Initial issues that spring to my mind here, without having looked too deeply

- paged result sets? Without them what happens when you have many rows…

- tag naming. Do we want tags called ‘table’ and ‘row’. Keith recently raised what may be a related question here – replace ‘table’ with the plural (e.g. ‘users’) and ‘row’ with the singular (e.g. ‘user’)?

Qwad Framework

http://www.qwad.com.au/code/doku.php?id=qwad_framework – “The QWAD Framework aims to make development of Rich Internet Applications much easier. It is possible to create cross-browser web applications that provide the Rich GUI Functionality users expect from a desktop application.” I know there’s a few Javascript windowing libraries out there but the code here makes me optimistic plus I’m biased as some of the xamples use JPSpan.

xulRecordSet

http://xulrecordset.sourceforge.net/ – “xulRecordset is a project to create XUL widget library with a recordset behaviour.”. What’s cool about this is the way it uses XBL to extend the XUL tagset and make the record set easy to work with (plus it’s also using JPSpan so yet more bias). The remote API is probably too fine grained right now for decent performance – added my thoughts here but think the general notion is a big step in the right direction.

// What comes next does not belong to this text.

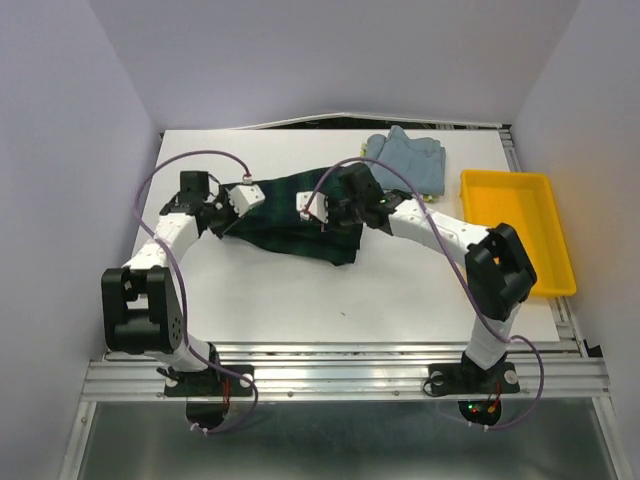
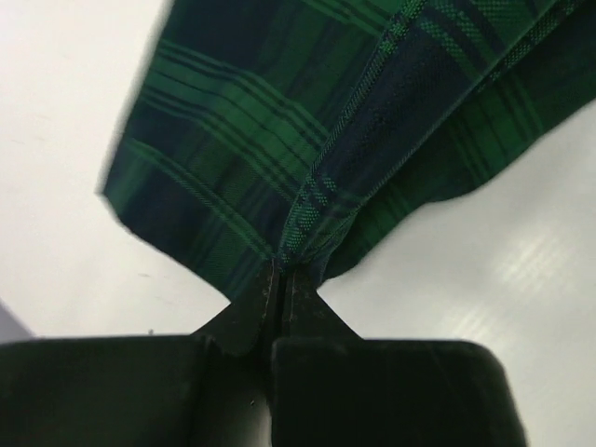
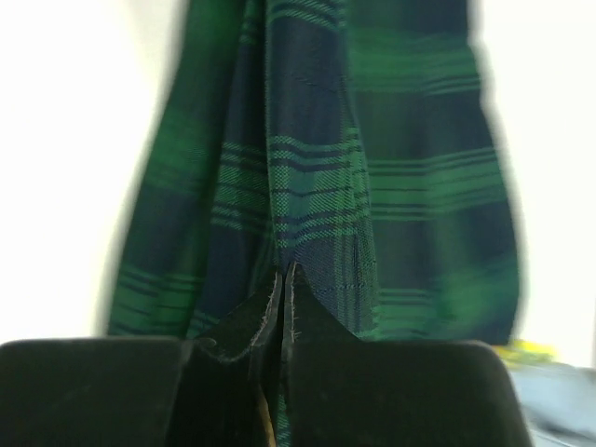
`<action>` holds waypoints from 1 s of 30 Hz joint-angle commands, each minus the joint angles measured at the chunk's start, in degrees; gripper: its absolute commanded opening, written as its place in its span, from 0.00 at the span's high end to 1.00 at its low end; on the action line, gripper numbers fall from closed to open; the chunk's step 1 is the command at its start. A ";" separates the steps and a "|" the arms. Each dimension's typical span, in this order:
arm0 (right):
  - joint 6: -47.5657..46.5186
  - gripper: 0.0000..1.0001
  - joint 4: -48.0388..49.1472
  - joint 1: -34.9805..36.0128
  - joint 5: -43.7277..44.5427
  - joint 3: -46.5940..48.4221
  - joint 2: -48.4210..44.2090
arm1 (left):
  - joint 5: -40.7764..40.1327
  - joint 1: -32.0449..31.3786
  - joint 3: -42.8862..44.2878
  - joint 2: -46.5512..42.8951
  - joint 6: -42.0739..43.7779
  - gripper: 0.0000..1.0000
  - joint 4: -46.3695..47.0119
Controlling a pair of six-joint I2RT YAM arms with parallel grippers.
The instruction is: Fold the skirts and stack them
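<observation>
The dark green-navy plaid skirt (image 1: 290, 215) hangs stretched between both grippers above the middle of the table, its lower part drooping to the surface. My left gripper (image 1: 224, 214) is shut on the skirt's left edge, and the wrist view shows the cloth (image 2: 279, 158) pinched at the tips (image 2: 279, 270). My right gripper (image 1: 322, 214) is shut on the skirt's right part, with plaid cloth (image 3: 317, 177) running up from the closed tips (image 3: 287, 272). The light blue-grey skirt (image 1: 408, 160) lies bunched at the back right. A yellow-green scrap (image 3: 526, 352) peeks out low right; the lemon print itself is not discernible.
A rigid yellow tray (image 1: 520, 182) stands along the right edge of the white table (image 1: 300, 300). Purple cables loop over both arms. The table's back edge meets the wall just behind the blue-grey skirt.
</observation>
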 commanded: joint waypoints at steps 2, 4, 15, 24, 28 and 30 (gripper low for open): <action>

Patronizing and irritating aside (excuse me): if you want to get beyond a prototype, don’t forget your PHP unit tests (or JSUnit – attempt at JS mocks here).

Update

Before I forget, check out http://map.search.ch/not a prototype but rather a fully functional service, powered by Javascript and XMLHttpRequest (check the drag / zoom) – no Flash / Applets etc. involved. And there we were getting excited about Google Suggest…

One further thing about map.search.ch – the “back end” is mapdata.search.ch – here’s the critical line from LiveHttpHeaders in the response to a request to http://mapdata.search.ch/;


X-powered-by: PHP/4.3.9

Speaks for itself.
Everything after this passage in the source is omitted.